そのときの感情を正確に説明することは難しい。あきれているのとも違うし、がっかりしているわけでもない。怒りのようにも感じられたし、悲しみのようにも感じられた。そしてそんなもどかしさの坩堝の中で、釈然としない気持ちだけが、次から次へと湧き上がってきて、心に楔をうって留まる。俺は言葉を失い、終着駅にくるまで口を開くことができず、窓の外を見ている。濃紺の太平洋に巨大な入道雲が突き刺さるようにいくつも聳え立っている。

 

 

翌週、目黒のバーでHが言う。

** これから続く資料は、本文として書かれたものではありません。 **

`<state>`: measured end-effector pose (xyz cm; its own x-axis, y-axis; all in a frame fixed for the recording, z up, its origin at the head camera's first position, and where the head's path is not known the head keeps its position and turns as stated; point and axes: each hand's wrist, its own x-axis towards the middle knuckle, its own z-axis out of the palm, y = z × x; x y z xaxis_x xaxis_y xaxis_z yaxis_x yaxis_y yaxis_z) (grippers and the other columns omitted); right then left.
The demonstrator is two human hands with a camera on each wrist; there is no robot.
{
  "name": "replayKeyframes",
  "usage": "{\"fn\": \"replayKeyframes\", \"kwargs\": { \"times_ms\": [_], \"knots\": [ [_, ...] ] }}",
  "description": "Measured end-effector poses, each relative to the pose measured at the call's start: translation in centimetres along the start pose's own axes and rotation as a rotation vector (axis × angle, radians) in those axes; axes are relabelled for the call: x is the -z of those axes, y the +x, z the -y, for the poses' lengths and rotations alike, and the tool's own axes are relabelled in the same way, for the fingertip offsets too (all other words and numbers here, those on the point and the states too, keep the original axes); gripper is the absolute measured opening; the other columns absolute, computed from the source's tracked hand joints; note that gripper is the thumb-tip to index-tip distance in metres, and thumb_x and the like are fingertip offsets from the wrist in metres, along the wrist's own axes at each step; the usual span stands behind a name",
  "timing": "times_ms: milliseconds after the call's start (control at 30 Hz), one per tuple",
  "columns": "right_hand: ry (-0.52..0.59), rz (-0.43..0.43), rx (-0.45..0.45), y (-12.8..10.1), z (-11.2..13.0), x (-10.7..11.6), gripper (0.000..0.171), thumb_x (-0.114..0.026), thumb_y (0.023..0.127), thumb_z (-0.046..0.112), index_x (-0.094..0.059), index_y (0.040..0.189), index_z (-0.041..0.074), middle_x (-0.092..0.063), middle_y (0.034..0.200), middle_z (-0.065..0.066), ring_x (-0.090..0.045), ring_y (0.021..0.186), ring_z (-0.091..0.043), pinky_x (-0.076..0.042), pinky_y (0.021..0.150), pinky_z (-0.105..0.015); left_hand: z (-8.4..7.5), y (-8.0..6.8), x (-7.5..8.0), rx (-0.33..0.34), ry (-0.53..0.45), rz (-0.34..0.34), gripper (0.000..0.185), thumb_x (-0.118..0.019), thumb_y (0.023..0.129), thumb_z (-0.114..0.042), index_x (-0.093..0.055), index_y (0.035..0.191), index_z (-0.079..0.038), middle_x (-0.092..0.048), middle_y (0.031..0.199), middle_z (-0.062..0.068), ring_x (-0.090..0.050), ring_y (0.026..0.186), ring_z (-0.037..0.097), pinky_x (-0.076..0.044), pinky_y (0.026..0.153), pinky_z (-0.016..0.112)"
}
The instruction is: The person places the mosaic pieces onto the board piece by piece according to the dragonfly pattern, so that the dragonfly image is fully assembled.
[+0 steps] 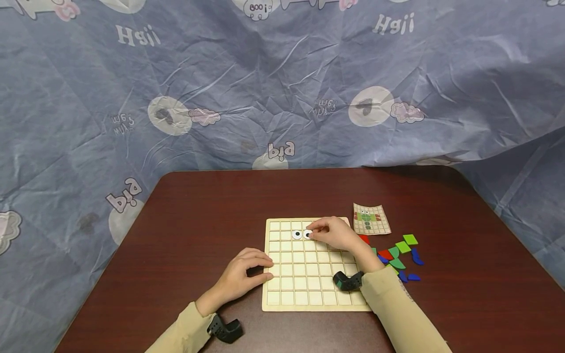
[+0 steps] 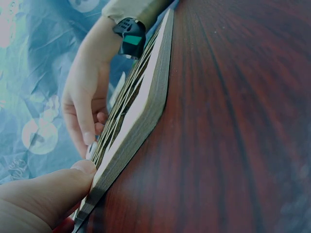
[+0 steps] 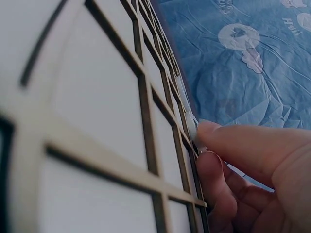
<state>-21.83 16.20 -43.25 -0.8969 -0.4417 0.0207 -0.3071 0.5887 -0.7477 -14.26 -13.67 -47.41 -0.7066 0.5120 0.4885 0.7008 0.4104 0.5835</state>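
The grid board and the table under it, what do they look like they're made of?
The grid board looks like pale unfinished wood, probably thin plywood: matte, with a layered edge in the left wrist view. The table looks like dark reddish wood or wood-look laminate, smooth and slightly glossy, with streaky grain; which one, the pictures leave open.

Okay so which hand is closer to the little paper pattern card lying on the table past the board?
Right. The right hand is on the wooden grid board by the eye pieces, just left of the pattern card. The left hand rests at the board's left edge, farther off.
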Motion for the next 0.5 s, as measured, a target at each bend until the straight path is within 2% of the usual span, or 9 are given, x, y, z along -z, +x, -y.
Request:
{"fn": "replayKeyframes", "kwargs": {
  "times_ms": [300,500],
  "knots": [
    [-0.013,0.018,0.015,-0.3,0.5,0.2,0.027,-0.067,0.088,0.013,-0.067,0.113,0.002,-0.064,0.094,-0.003,-0.053,0.072,-0.016,-0.044,0.061,-0.03,0.1,0.0,0.0,0.01,0.006,0.004,0.022,-0.075,0.082,-0.023,-0.072,0.101,-0.014,-0.063,0.106,-0.007,-0.053,0.106,0.013,-0.047,0.088,0.03],
    [-0.024,0.028,0.002,-0.6,1.3,1.0,0.031,-0.068,0.087,0.017,-0.067,0.115,0.006,-0.064,0.095,0.0,-0.057,0.076,-0.015,-0.046,0.061,-0.028,0.0,0.0,-0.1,0.01,0.0,0.005,0.022,-0.075,0.082,-0.022,-0.072,0.102,-0.014,-0.063,0.107,-0.006,-0.052,0.106,0.013,-0.047,0.088,0.03]
  ]
}}
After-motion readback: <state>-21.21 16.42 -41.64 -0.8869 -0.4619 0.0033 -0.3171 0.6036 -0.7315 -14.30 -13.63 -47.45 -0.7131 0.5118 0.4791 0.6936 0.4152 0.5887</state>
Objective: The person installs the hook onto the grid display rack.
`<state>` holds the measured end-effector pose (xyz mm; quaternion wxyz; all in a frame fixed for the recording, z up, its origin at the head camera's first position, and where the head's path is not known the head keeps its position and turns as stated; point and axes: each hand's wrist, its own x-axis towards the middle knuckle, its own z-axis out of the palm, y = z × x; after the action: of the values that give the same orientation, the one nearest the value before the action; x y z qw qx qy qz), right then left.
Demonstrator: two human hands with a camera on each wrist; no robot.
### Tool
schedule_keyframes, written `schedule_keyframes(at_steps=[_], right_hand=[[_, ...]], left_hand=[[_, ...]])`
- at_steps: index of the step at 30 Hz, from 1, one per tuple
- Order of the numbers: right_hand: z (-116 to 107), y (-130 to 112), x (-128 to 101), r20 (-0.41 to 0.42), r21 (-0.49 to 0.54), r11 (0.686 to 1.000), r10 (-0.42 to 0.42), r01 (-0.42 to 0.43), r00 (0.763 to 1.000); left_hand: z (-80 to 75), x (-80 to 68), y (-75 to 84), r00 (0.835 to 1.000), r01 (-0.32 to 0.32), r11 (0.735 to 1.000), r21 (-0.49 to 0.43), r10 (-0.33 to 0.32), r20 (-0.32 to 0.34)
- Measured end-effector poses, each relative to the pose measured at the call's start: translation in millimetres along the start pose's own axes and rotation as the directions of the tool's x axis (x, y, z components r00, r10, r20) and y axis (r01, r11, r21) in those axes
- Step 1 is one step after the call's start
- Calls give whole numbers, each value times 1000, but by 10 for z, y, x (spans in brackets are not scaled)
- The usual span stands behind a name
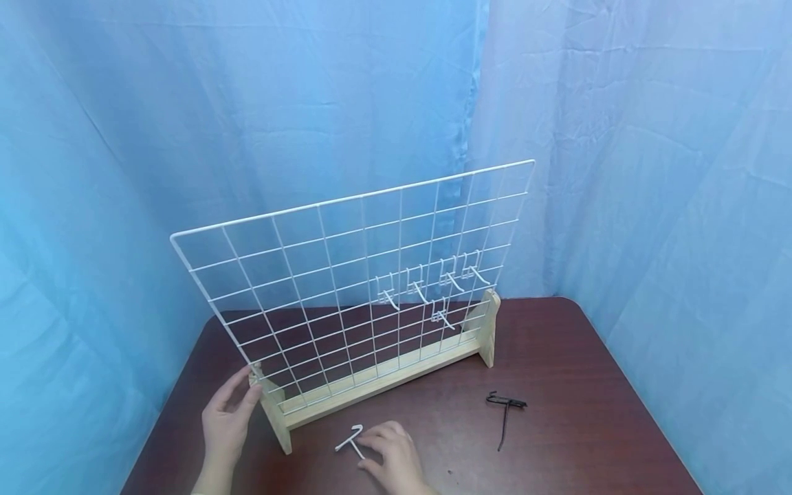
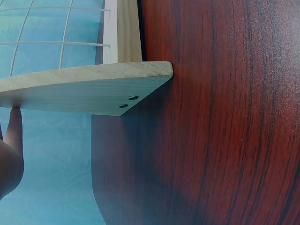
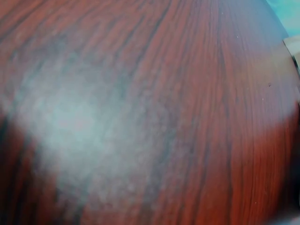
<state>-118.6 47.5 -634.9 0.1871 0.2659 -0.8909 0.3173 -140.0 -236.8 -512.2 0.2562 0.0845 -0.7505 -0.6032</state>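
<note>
A white wire grid panel point(image 1: 334, 275) leans upright in a wooden stand point(image 1: 383, 378) on the table. My left hand point(image 1: 225, 419) holds the top of the stand's left end piece, thumb in front. In the left wrist view a finger point(image 2: 16, 126) touches the outer face of that end piece point(image 2: 93, 91). In front of the stand, my right hand point(image 1: 396, 457) pinches a white wire hook point(image 1: 351, 438) by its prong, crossbar pointing away from the fingers. The right wrist view shows mostly tabletop; neither hook nor hand is clear there.
Several white hooks point(image 1: 441, 315) hang on the right half of the grid. A black hook point(image 1: 507, 405) lies on the dark red-brown table point(image 1: 575, 385), right of my right hand. Blue curtains point(image 1: 309, 103) surround the table's back and sides.
</note>
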Motion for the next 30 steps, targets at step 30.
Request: schedule_keyframes(at_steps=[30], right_hand=[[-65,4,96,7,30,995,98,-99,995]], left_hand=[[-2,14,-21,1000,21,999,-34,-21,8]])
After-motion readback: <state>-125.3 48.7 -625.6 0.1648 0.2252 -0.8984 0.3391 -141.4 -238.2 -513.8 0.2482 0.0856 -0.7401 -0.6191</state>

久しぶりに会って近況を話すと水の話になった。

「そりゃあれだよ、想像力」モヒートをすすりながら笑っているが、目は笑っていない。Hは数少ない独身の友人で、俺が知るどの女の子よりも料理上手で、きれい好きで、気遣いができる。たいていの女の子は彼の部屋を見ただけではだしで逃げ出すという。きっと生まれる時代を間違えたのだろう。

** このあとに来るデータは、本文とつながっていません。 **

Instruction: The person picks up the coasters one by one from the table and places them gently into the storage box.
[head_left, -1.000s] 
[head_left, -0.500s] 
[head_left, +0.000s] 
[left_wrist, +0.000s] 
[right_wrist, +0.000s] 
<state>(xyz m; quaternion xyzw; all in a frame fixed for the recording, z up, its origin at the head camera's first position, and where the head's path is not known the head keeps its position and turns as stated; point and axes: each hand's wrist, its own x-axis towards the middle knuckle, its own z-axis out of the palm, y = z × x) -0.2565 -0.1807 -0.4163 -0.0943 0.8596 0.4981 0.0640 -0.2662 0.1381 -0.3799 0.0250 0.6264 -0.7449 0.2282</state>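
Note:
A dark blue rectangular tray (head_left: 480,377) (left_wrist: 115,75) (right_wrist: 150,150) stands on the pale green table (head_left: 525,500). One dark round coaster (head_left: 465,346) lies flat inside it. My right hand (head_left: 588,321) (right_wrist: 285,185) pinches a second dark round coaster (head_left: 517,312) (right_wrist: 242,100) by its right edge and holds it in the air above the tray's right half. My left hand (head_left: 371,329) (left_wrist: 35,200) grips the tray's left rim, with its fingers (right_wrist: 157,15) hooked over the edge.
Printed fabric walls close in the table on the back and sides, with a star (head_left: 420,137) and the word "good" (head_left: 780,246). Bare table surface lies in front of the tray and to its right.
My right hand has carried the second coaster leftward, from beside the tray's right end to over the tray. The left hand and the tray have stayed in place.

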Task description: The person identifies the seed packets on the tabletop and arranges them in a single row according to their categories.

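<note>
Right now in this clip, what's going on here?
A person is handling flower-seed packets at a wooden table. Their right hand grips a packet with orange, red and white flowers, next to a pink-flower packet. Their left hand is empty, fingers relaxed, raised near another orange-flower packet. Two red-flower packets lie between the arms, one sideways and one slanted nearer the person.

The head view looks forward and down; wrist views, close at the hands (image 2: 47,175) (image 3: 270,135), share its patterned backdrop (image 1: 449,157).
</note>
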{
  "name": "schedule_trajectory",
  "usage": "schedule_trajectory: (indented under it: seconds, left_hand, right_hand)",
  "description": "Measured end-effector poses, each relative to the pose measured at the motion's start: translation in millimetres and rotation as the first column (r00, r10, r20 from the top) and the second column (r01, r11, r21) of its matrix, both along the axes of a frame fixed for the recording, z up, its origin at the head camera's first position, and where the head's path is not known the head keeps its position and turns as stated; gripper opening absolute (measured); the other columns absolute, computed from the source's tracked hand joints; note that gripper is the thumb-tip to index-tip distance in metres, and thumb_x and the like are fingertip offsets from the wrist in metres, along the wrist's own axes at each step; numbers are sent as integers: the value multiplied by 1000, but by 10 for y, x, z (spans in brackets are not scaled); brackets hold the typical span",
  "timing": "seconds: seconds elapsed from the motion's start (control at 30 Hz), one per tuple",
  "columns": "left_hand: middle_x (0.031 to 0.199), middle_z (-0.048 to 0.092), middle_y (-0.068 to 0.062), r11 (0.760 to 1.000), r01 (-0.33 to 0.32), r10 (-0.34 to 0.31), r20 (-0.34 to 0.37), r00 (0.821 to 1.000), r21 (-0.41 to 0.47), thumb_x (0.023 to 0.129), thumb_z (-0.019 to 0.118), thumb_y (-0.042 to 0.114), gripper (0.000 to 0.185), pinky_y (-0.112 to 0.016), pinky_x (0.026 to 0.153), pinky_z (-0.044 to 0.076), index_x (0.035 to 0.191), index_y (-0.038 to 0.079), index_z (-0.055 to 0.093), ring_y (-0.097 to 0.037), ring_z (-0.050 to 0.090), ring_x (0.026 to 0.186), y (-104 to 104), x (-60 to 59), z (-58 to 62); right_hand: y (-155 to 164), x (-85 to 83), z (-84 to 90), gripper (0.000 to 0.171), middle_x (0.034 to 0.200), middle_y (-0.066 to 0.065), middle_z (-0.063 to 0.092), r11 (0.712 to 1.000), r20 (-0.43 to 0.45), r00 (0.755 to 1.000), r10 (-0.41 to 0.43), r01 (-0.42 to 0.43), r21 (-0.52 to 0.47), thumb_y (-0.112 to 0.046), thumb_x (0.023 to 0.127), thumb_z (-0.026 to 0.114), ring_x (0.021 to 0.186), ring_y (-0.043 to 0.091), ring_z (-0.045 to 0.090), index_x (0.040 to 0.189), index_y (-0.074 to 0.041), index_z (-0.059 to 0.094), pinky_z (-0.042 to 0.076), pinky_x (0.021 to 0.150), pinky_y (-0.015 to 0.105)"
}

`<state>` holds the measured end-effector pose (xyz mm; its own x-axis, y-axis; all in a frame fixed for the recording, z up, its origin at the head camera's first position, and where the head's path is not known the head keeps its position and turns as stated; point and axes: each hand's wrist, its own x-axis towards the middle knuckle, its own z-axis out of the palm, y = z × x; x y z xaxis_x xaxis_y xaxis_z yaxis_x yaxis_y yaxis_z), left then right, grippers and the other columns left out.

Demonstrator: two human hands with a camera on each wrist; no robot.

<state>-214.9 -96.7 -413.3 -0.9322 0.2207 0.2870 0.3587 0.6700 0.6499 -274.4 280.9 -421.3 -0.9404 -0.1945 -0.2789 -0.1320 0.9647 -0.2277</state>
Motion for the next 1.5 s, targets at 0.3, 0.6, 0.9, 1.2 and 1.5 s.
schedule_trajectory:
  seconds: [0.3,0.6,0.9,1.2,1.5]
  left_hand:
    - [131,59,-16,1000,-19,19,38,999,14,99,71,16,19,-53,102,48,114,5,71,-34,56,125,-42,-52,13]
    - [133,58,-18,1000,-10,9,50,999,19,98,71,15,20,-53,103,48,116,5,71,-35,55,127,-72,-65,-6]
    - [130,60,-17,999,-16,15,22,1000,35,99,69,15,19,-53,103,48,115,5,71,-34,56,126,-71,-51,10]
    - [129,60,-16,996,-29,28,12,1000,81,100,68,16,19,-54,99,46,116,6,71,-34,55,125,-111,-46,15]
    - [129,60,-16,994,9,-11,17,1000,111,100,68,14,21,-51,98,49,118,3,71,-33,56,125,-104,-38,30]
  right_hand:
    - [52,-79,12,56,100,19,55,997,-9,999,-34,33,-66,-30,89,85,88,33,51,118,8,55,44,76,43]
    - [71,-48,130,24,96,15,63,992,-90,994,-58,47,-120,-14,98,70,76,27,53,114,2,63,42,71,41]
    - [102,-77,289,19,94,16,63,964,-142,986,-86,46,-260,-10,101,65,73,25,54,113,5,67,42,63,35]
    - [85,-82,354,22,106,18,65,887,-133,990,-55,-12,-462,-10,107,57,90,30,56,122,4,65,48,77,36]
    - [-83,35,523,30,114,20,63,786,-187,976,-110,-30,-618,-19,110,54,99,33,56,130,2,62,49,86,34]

「想像力ってどういうこと?」俺は次のカクテルを注文して先を促す。

「つまりさ、お前が外出中『はい』って気を利かせて持っていた水を差し出すと、『あたし常温の水飲めないの』とか言ってくる姿を想像しちゃったんだよ」

俺は驚愕した。そのとおりだと思った。

瞬時に浮かんだ空想の中で味わった気持ちが、心に影を落としたのだ。

「なんでそんなことになるんだ?」

「ん、なんで俺がそのことわかったかってこと?それともなんで電車の中でお前がいやな気持ちになったかってこと?起こってもないことなのに?」

「両方」

「想像力だよ。動く人は俺やお前みたいに動かさなくてもいいのに動いてしまうけど、動かない人は自分の立場から出る習慣がないから想像力がどんどん乏しくなる。水はちょっと特殊すぎるけど、お前は相手の健康を気遣って、水、それも常温をといっているわけだろ?それにたいして嫌いって平然と答えたらお前がどう思うか考えていないんだよ」

「そして H はいつも相手の立場になって考えているから、逞しすぎる想像力でそれを言い当てる」俺は言った。 Hは満足そうに笑って、ロングアイランドアイスティーを追加注文した。

 

 

 

店を出ると、少し雨が降っていた。とても控えめで、遠慮がちな雨だった。

「ホスピタリティと想像力」Hは恵比寿で降りるときにそう言った。俺は原宿で降りて、千代田線に乗り換えると、Hの言葉について考えている。